Every couple of days I get an email from a woman in Indiana named Nancy W. Kappes and it is the highlight of my entire fucking week.  Basically it’s like we’re having a really long weird conversation except I’m not actually talking.  Also in my head she sounds exactly like the drag queen from Midnight in the Garden of Good And EvilShe is the standard upon which all other emails are judged and I honestly feel guilty that I’m the only person who gets to read them so I’m reprinting some of her emails here.  You’re welcome:

 

 

From Nancy W. Kappes:

My thank-you-jesus-EX MIL was a complete psycho. When her little sonny boy (Oedipal much? Don’t let me commence), finally passed his architectural boards (after the fourth try) she had a dinner party, but explained that I couldn’t come because she “didn’t have enough chairs.”

Well, it’s been 16 glorious years since those days, and I enjoy nothing more than watching my two girls leave to go to a bat-shit-crazy-screaming match; “family function” sacrificing a goat in thanksgiving that I no longer have to go.  “Bye, guys! Have a great time!” (middle finger from the 20 year-old and a tender “Bite me, Mom” from the 19 year old.) Plus? SHE WILL NEVER EVER DIE just to keep torturing my grrlz. So I sit back with a trashy book, a tumbler of Grey Goose (when I’m flush-Seagram’s when I’m not) and my huge bottle of assorted pharmaceuticals. (My “Judy Garland Trail Mix.”)

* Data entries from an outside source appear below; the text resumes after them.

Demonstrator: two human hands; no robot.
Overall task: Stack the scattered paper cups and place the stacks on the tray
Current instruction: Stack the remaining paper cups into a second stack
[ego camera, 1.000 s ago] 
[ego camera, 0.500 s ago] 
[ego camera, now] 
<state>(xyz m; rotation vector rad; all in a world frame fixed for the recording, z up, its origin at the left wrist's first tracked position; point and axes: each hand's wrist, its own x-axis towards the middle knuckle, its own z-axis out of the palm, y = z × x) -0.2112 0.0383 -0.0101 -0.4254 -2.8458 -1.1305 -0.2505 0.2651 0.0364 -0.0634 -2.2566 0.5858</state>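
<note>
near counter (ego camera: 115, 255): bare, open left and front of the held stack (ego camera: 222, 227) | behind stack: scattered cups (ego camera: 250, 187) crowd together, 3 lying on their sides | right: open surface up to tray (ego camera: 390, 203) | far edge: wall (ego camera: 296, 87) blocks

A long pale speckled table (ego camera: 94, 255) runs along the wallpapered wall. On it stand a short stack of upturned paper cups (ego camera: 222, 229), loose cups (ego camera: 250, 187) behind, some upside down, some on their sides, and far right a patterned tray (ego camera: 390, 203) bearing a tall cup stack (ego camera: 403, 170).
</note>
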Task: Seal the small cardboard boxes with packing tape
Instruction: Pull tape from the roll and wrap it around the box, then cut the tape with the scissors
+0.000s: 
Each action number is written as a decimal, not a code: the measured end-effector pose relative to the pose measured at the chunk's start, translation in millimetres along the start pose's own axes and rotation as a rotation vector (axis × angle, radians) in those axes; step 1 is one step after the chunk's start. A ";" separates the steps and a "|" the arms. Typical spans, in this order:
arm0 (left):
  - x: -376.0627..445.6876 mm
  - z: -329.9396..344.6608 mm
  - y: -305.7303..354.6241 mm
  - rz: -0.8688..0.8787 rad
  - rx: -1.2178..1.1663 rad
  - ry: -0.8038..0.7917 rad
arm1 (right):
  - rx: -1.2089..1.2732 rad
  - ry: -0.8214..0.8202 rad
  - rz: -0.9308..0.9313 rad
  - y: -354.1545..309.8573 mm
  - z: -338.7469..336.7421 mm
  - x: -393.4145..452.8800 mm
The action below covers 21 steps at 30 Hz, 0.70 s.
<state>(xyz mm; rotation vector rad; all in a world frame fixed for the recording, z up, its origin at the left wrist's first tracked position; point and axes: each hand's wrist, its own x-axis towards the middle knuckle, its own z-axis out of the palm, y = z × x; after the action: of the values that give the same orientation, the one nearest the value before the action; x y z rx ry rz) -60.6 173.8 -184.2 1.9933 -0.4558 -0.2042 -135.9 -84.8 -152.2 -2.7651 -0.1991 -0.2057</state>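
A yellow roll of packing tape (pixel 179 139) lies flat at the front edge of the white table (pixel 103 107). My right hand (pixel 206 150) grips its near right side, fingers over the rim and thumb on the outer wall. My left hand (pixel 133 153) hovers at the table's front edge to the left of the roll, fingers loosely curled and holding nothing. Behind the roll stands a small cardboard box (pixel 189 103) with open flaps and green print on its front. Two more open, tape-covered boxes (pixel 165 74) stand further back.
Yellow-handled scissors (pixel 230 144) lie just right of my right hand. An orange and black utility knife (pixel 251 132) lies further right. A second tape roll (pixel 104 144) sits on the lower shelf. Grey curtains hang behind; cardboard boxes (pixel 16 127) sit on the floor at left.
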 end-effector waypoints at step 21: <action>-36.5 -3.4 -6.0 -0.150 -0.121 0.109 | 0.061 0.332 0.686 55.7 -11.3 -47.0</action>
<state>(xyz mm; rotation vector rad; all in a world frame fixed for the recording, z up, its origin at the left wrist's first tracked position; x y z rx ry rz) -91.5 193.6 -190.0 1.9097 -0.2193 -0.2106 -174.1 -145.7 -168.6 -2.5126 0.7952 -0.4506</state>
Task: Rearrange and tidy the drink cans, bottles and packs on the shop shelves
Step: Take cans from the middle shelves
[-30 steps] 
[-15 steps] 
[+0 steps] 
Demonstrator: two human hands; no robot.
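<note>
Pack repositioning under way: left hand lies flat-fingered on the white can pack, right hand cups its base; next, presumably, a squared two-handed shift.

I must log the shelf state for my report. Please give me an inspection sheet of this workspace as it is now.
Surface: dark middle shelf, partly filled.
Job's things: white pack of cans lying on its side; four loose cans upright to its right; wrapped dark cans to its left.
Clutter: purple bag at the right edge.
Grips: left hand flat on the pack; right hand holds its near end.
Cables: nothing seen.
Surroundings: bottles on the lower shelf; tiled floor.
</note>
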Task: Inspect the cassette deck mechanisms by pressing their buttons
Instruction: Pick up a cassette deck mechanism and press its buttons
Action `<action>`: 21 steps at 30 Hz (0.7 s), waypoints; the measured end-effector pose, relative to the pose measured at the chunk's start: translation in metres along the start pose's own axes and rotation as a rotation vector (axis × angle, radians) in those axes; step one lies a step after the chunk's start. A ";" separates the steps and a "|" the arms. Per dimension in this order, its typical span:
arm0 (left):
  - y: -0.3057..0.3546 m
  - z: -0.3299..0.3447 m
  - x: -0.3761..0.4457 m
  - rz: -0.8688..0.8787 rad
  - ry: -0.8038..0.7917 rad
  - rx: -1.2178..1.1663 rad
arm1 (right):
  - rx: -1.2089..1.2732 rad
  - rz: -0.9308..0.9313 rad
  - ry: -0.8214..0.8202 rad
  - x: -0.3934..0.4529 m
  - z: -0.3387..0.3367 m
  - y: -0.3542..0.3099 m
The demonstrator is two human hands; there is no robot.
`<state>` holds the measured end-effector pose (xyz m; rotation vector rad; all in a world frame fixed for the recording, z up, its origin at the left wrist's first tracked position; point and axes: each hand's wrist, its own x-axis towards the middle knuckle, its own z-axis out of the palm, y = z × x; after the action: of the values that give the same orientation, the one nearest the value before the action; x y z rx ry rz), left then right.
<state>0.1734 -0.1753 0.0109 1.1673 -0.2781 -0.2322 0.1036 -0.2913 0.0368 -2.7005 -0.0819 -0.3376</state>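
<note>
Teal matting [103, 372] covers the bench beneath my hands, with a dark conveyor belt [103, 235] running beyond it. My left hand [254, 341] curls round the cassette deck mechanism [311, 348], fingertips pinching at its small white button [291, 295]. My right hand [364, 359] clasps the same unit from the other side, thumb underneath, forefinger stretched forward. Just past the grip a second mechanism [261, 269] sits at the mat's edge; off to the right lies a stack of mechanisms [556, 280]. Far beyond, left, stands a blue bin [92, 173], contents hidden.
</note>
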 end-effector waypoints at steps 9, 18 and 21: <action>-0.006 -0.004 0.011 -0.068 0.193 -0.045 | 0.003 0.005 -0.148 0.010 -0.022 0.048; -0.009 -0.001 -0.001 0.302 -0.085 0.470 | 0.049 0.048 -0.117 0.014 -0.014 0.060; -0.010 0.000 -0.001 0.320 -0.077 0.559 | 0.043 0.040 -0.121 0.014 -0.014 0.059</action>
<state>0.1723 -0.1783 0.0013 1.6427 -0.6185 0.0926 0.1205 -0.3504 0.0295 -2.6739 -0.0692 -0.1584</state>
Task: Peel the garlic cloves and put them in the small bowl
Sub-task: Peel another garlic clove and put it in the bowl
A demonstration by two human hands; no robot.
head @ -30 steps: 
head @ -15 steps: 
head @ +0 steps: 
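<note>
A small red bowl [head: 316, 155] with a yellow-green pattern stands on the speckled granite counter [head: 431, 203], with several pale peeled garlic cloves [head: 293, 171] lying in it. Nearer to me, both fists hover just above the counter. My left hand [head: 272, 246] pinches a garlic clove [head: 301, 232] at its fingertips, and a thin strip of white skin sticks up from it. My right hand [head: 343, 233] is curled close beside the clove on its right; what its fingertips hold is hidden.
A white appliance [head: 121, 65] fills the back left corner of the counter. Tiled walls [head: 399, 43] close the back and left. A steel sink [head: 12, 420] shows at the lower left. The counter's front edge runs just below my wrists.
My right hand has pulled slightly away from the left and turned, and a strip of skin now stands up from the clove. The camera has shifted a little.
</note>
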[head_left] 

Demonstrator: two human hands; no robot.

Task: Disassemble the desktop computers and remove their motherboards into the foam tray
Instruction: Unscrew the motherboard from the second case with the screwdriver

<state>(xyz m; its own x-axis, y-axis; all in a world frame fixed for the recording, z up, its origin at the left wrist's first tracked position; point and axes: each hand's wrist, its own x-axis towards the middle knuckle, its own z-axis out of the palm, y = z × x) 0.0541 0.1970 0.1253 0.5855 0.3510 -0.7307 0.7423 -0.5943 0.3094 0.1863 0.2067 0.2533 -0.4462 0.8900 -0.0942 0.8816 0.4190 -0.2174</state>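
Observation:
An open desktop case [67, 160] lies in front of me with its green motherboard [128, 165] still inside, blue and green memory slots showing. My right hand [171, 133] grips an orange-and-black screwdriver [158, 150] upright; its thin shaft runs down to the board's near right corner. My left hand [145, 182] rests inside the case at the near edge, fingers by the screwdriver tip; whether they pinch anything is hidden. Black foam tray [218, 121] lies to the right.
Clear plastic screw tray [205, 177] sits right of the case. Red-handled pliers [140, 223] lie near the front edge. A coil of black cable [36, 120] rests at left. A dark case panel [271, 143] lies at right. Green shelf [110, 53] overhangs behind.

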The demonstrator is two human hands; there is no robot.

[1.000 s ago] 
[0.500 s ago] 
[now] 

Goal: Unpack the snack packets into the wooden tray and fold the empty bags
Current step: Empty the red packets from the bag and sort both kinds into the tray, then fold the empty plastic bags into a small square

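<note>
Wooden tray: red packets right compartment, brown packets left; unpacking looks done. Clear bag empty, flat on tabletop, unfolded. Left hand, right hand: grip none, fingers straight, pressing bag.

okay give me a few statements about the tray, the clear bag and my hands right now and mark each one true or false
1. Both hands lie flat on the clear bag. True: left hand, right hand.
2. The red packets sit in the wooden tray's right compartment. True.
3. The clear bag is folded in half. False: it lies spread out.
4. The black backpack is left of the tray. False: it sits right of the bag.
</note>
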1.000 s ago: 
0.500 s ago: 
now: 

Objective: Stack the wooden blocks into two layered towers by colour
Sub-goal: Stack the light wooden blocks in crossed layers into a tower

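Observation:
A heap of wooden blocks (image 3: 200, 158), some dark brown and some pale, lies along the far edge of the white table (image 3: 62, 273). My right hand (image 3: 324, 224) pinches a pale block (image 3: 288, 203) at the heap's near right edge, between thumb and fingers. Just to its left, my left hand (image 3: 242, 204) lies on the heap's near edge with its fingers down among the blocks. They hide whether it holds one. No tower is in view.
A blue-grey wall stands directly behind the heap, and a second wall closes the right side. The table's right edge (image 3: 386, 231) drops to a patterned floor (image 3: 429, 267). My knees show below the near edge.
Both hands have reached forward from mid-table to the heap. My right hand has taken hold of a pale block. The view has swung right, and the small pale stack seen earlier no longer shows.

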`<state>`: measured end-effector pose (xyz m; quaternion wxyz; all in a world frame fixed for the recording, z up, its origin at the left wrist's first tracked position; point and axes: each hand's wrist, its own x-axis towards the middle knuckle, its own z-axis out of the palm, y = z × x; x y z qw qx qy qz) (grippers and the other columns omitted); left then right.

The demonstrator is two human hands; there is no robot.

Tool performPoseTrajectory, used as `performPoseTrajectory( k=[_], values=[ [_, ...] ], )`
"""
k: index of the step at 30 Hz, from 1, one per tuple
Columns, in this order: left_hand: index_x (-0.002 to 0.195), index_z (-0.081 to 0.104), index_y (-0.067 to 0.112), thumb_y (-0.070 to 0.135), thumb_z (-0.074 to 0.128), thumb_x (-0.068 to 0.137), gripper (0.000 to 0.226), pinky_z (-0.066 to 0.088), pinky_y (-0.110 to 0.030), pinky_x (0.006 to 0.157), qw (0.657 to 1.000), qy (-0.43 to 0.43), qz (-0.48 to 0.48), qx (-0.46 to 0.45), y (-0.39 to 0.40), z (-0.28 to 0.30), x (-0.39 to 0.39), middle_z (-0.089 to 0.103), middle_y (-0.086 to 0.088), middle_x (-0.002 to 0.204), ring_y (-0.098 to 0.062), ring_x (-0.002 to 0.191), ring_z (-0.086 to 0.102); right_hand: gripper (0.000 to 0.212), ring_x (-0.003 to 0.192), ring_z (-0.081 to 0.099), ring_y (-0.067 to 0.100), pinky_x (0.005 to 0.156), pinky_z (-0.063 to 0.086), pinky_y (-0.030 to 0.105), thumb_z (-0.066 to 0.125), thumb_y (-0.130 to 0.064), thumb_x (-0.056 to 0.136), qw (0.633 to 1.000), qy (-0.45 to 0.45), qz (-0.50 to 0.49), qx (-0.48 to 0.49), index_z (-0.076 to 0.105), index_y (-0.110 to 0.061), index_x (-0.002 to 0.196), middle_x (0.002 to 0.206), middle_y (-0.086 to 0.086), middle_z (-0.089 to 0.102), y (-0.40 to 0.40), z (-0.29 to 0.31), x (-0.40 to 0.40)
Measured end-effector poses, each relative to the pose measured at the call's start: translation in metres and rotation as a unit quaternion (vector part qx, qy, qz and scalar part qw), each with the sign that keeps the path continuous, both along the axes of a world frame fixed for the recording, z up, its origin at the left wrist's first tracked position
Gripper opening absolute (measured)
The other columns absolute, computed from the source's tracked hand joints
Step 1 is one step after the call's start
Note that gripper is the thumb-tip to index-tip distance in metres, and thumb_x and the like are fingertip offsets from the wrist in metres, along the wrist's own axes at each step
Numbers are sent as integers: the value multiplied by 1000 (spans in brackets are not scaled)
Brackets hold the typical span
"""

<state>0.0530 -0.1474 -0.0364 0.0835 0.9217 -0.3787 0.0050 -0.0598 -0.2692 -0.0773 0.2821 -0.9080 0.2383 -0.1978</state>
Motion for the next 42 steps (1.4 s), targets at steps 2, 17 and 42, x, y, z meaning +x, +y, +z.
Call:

p.s. oh, and crazy ex-husband? Used to get the valium with his lemonade at dinner. Crush those suckers up and it’s all “Oh you motherfucking asshole sweetie, here’s a little Crystal Light.” It was the only way I got through those 5 years. He made the Baby Jesus cry.

 

Nancy W. Kappes

Paralegal

 

Jenny, I’ll trade you 3 percocet and 3 valiums for 5 xanax. Now I can’t even take my afternoon nap at work. Shit.

 

Nancy W. Kappes

Paralegal

 

RE: Tha’ Rheumatiz: Ah, fuck me running!!  My index finger blowed up real good just last month. Now when I point at people, I am one scary motherfucking memaw. Age has it’s rewards? BOLLOCKS. The only good thing is you get to live on Planet I-Don’t-Give-A-Rat’s-Ass-About-Anything. My sympathies are with you, my dear. Just wait till your ass sags down on your thighs. HOWEVER, the good thing about ageing is that your croaker physician will write you script for just about anything. Yee-haw!

 

Nancy W. Kappes

Paralegal

 

JJEEEEENNNNNNNEEEEEE,

Fuck me running, but this goddamned rheumatoid arthritis shit has got to go! It’s about 22 degrees below zero with the wind chill and I am at work guzzling vodka under my desk curled up in my Strawberry Shortcake sleeping bag.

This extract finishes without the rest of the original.